- Flow control in the shader. This is good for an application that has poor OpenGL state sorting, because you can now draw everything with one shader and let conditionals sort it out. But ... conditionals are not very fast (and in some hardware, not very existent), which leads to the other option...
- Create smaller specialized shaders by pre-processing. This essentially is a loop-unrolling of option 1 - if an app has good state sorting, it makes sense to produce a specialized small shader for each case.
In our case, the üshader accomplishes a number of nice things:
- We wrap it in an abstraction layer, so that all graphics hardware looks "the same" to X-Plane - we even have a fixed function implementation of the üshader interface. (This means: we have to live with whatever simplifications the fixed-function implementation makes - it is very hard for client code to know how its drawing request is "dumbed down". But we can live with this.)
- The abstraction layer contains the OpenGL setup code for the shader, which keeps the huge pile of uniform setups and binds in one place. One problem with GLSL development is that you end up with two separate chunks of code (the GL setup and the GLSL shader) that can't be out of sync. The üshader keeps the GLSL in one place, and the abstraction wrapper keeps the GL setup in one place.
- The abstraction layer presents a very orthogonal view of features, which helps us build a rendering engine that "does the right thing", e.g. if basic terrain can have cloud shadows, then two-texture terrain, runway terrain, road surface terrain, and every other type can also have cloud shadows. Given the ability to plug user-authored content into the sim, we can't predict what combinations we might need to support.
- The abstraction layer can build the shaders lazily, which keeps the number of shaders we keep around down to sane limits. This is slightly frightening in that we don't (normally) generate every possible shader - conceivably there could be GLSL compile errors in certain odd combinations.
We must consider the question: does this technique produce good GLSL shaders? Well, it clearly produces better shaders than simply building a non-specialized üshader, which would contain a lot of extra crud. The big concern for a üshader would be that the different parts of the shader, when glued together, would not produce optimal code.
So far I have found this to be not a huge problem. GLSL compilers have come a long way - it appears to me that the days of having to hand-roll GLSL to optimize are over. A year or two ago, I would be combining expressions to improve code performance; now I use temporaries and let the compiler figure it out. That's enough compiler smarts to glue shader parts together as long as they really are necessary.
There are some cases that the compiler can't optimize that cause the conditionalized code to become overly complex. For example, if my shader outputs a varying and the next shader down the line doesn't use it, this is discovered at link time, so I don't expect to get any dead-code elimination.
There is one way to produce substantially better shader code, and that is to recognize when parts of the shader features are not necessary. For example, when we are doing a depth-only shadow render, we don't need to do any texture reads if the texture doesn't have an alpha channel.

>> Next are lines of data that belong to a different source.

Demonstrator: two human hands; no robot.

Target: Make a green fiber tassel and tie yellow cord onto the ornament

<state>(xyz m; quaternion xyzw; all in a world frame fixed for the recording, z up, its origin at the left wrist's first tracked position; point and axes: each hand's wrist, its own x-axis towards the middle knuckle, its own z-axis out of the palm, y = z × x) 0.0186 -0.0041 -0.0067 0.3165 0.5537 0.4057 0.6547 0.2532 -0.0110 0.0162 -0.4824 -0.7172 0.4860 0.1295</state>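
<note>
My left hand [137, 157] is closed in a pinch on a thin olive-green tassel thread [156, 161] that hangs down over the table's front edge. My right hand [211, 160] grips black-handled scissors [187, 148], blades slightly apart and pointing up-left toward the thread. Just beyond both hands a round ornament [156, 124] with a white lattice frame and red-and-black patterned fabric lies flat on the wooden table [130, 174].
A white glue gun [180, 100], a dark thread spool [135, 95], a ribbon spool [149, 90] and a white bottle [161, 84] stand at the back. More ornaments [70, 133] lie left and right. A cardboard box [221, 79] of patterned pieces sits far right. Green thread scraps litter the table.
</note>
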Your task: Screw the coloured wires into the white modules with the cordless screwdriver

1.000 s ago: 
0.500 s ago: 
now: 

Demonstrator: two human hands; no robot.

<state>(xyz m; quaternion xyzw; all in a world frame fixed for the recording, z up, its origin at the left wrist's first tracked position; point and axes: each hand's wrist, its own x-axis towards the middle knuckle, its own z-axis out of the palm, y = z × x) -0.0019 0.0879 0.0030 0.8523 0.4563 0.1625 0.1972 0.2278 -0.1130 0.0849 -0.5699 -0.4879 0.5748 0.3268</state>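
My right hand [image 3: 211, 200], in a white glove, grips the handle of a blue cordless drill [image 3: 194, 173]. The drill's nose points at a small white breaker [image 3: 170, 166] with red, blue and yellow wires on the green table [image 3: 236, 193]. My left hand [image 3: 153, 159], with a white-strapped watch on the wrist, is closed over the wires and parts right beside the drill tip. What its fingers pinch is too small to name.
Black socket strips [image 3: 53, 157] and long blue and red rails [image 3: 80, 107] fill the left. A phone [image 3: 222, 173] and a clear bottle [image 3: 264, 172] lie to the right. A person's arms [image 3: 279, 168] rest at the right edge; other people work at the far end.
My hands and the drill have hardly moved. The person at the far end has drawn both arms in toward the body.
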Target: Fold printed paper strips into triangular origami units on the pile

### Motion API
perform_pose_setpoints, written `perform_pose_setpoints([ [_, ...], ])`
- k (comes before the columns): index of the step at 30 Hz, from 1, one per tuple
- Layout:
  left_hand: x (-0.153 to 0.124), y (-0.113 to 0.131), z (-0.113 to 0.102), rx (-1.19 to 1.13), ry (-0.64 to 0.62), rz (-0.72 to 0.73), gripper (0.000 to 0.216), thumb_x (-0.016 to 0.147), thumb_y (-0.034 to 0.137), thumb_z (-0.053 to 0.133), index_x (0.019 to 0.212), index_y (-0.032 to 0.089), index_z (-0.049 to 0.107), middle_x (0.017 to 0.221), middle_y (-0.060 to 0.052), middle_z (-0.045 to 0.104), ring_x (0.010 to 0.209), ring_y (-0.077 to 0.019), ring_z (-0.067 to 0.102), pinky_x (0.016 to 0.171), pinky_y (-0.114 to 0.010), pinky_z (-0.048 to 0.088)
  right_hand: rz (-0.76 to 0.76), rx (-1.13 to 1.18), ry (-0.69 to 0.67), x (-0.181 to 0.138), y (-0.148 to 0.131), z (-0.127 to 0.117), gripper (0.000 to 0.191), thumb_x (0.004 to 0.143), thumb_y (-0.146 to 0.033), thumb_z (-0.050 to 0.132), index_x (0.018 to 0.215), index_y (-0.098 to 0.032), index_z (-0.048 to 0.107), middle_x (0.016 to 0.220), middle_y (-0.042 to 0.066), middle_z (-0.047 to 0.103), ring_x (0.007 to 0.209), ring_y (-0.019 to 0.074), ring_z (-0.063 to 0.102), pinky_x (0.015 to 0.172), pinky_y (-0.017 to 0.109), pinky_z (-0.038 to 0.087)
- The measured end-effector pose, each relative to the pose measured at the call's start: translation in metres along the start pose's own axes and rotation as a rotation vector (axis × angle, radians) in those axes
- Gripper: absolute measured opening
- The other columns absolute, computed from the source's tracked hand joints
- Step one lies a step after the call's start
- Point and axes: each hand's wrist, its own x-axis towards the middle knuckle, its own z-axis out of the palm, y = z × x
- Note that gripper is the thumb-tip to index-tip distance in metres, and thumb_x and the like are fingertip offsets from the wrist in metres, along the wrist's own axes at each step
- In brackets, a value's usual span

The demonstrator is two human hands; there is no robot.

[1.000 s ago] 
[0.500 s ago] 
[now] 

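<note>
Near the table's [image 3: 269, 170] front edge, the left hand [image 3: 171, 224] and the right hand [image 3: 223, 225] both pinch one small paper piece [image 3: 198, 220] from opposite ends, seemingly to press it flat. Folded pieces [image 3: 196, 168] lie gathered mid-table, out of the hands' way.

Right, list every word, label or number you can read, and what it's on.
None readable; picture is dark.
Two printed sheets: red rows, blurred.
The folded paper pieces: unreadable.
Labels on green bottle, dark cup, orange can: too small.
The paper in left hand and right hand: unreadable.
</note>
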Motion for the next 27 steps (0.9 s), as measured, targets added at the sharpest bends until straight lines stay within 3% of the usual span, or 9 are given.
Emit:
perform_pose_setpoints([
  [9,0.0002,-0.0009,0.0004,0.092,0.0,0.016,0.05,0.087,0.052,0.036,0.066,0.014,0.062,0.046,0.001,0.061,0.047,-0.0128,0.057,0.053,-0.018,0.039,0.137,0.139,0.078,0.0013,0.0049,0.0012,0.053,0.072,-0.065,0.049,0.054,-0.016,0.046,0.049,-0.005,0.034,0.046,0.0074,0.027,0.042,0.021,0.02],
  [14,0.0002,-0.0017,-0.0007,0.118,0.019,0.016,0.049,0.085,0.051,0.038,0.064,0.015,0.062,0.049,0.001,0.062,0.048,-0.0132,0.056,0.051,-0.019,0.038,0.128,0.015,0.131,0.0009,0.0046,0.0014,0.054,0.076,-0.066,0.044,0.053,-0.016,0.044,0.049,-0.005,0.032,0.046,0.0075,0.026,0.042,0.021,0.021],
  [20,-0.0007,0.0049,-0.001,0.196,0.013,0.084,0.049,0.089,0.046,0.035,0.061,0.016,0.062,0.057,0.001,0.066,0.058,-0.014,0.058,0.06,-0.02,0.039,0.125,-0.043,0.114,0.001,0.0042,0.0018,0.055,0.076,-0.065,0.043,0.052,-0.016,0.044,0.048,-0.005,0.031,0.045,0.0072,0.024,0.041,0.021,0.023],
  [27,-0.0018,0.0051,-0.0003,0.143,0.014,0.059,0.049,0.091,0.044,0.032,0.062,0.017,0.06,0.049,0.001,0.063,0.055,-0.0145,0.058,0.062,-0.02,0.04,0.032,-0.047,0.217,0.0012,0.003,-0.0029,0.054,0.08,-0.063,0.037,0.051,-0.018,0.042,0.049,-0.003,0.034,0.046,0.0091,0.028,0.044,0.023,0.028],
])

One way to achieve this is to use a "feature optimizer" - that is, a specific piece of code that examines the naive requested shader state, and converts it to the true minimum required state (e.g. turning off texturing for non-alpha textures during depth-only shading). Given clients of the shader code all over the app, having one optimizer as part of the shader interface means consistent application of optimization all the time.
Perhaps more important than GLSL optimization is GL state optimization - making sure that we change as little as possible between batches for fastest processing. On the fastest machines, users need to increase "object count" (replicated objects whose meshes are resident in VRAM) to really utilize their GPU's power. At that point, state change becomes the critical path, even on a very fast machine.
Unfortunately, it can be difficult to tell what set of state transitions the renderer will have to make - it depends a lot on culling, as well as user-generated content.
One way to improve state change is to keep local caches of commonly changed state to avoid calls into the driver.
A more aggressive optimization is to provide "specific transition" functions for the shader. So as well as an API to "set up the shader with these settings", we have APIs that change specific commonly changed, easy to recognize small aspects of the shader, ideally using an optimized path. For example: often in an airplane we change just one texture (but no other state), and we know we are only changing the texture. We can avoid a lot of thrash by recognizing this and using an optimized code path.
Clash of the Optimizers
Here's where things get ugly: can we still recognize a fast transition situation when there is an optimizer trying to alter GL state? Naively, the answer is no. For example, consider the case where we eliminate texture read for no-alpha textures. If we now want to do a fast "texture only" change, we can only do this optimally if both textures have the same alpha channel (or lack thereof) - and in fact, the optimal case is to do absolutely nothing if both textures do not have alpha.